再然后,当这些人影脸上的痛苦达到最大之后,表情因为忍耐痛苦而扭曲的几乎缠绕成了麻花辫一般后,会突然从鼻孔里闷哼一声,身子砰的一声化作烟雾消散。
林纳德目不转睛的盯着他们,亲眼目睹了超过数百个人影以这种自残的形式出现——消失。
他们的离开就如同他们的莫名出现一样,不明来意与含义。
林纳德念头转动,缓缓走到一个呼喊完了词汇的人影之后,冷不丁的轻轻拍了拍他。
那道人影正在忍耐着痛苦,脸上青筋毕露,汗水大颗大颗滴落下来。
被林纳德轻轻拍了拍肩膀之后,他脸上的痛苦瞬间转变成一种诧异到极致的惊恐表情,猛地扭过头去惊诧的盯着林纳德,仿佛一个专心致志的人被吓到一般。
“你!毁我生机!”
人影怒吼一声,脸上的愤怒仅仅只出现了一瞬息,就目露惊恐的抬头死死注视着天空,仿佛瞧见了什么能够让他精神疯癫的存在一般。
“不,不!”
轰!
这个念完词汇后正在忍耐痛苦的人影没有如同他的同伴那样静悄悄的消失,而是体内迸发出一道巨力,轰然碎裂。

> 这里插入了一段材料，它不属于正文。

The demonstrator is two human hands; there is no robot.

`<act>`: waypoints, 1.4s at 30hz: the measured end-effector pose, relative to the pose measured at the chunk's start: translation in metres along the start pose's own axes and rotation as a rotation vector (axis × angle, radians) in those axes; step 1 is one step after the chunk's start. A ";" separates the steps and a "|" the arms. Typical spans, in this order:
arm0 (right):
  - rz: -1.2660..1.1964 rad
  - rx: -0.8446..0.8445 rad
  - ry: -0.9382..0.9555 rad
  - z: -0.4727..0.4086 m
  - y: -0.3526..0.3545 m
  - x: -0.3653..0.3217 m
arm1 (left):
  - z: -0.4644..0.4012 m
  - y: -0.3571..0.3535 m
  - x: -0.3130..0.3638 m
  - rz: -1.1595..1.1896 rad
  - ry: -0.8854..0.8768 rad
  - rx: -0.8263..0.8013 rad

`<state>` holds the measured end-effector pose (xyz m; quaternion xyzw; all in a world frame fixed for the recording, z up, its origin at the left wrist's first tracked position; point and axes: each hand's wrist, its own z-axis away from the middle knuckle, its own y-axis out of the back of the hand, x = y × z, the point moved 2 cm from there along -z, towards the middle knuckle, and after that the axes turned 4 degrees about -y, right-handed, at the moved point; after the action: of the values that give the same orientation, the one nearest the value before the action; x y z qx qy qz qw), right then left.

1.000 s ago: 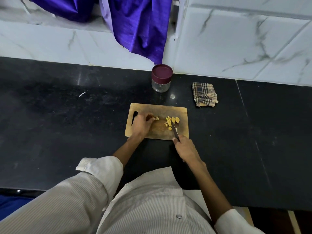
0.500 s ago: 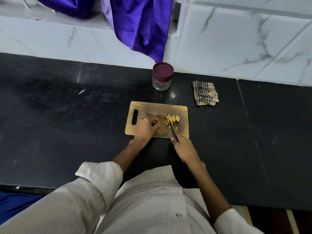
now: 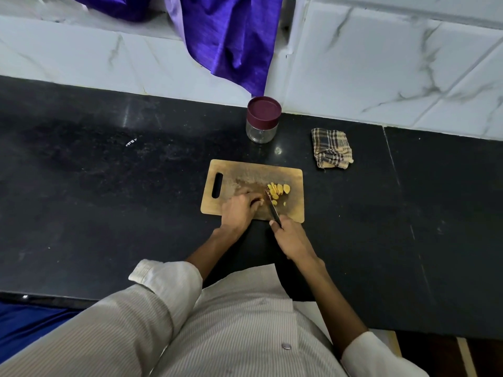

望着他化作烟尘消散的地方,林纳德不知为何脑海中浮现出一个单词:魂飞魄散。
林纳德与这个倒霉的人影身旁的其他人冷漠的投射过来冰冷的眼神,似乎毫不在乎一个同类的死亡。
他们依然宛若最狂热的信徒那样,争先恐后的围在坟茔周边,从嗓子里扯出那道古老、悠远、嘹亮而怨戾的音节。
一个人影完成了,就会如同朝圣成功的人一样缓缓推开,将位置让给下一个人影。
他们一个接一个的排着队,虽然脸上的悲哀之色从未消退,但是瞳孔中的激动与兴奋却几乎压抑不住了。
经过了方才的试探,林纳德得出了一个结论。
这个方法似乎能够帮助这些人影达成某个目的,但是这个过程中不可以受到外力的阻碍与打扰,一旦心神飘忽,就会立刻逸散。
虽然成功挺过了那种痛彻心扉的煎熬,同样会身形消散,但是两者似乎不太一样。
林纳德心念微微一动,一个渴求猛地窜上心头。
如果,他效仿这些人影一样,站在坟茔旁边扯着嗓子狂嚎一句的话,会发生什么?
虽然他的理智在阻止他做这个举动,但是这个念头一旦浮现,就如同耳边不停环绕的魔鬼一般徐徐善诱着林纳德。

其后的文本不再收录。